Öyleyse okul döneminin yeni başladığı şu günlerde bizler öncelikli olarak çocuklarımızın iyi bir eğitim almasını ve derslerinde başarılı olmasını sağlamak zorundayız. Bunun içinde sebepler dairesinde işin sırrı; ilgi ve sevgiyle çocuğumuzu takip etmektir. Gittiği okul idaresi ve öğretmenleri ile sürekli irtibat halinde olmalı ve gelişimini gözlemeliyiz. Unutmayalım ki problemsiz ve sıkıntısız bir çocuk eğitimi yoktur. Her çocuk gittiği okulda dersleri ile alakalı problemler yaşayabilir. Anlayamadığı, kavrayamadığı konular ya da dersler olabilir. Bu konuda çocuğu ya da öğretmeni suçlama yerine beraberce problemi masaya yatırmak ve çözüm aramak gerekir. Çözüme odaklanmak ve birlikte hareket etmek herzaman pozitif sonuçlar doğuracaktır. Problemle ilgili gerekirse dış kurumlardan ya da kişilerden destek almak gerekebilir. ‘Okuyacak olan zaten okur, okumayacak olanda zaten ne yaparsan yap okumaz.’duygu ve düşüncesi yanlıştır.

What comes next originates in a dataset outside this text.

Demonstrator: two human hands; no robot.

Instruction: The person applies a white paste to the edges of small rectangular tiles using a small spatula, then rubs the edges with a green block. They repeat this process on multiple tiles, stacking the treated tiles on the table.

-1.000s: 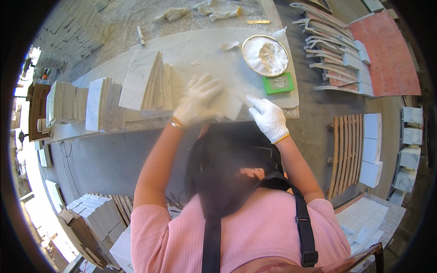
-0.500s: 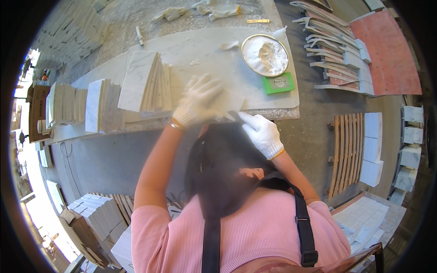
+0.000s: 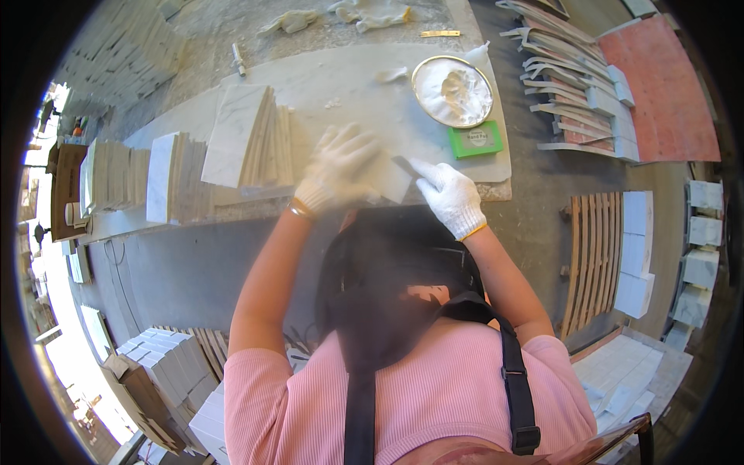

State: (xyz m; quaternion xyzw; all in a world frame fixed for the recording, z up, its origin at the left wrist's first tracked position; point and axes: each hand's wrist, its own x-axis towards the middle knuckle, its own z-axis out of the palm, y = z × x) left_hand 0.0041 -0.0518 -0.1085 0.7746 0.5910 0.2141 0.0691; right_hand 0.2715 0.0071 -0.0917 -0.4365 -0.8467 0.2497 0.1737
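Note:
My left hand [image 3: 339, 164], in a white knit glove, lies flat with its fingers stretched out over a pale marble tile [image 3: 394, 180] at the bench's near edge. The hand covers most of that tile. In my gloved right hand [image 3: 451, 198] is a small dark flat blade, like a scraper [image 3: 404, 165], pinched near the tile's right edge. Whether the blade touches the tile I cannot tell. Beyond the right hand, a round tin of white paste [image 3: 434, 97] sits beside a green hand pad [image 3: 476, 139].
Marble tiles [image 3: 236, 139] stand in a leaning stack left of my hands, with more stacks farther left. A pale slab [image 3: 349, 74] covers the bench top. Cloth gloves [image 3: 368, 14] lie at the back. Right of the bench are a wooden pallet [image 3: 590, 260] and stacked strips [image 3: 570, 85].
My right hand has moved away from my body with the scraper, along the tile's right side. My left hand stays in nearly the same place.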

Başta da dediğimiz gibi başarının sırrı ilgi, sevgi ve takip te gizlidir. Çağın ölümcül tuzaklarından korumak için, ilgi ve sevgiyle takip etmeli, onların iyi bir insan olarak yetişmesi için üstün bir çaba göstermeliyiz. Unutmayalım ki; yarının dünyasını kuracak olan büyükler, bugünün küçükleridir.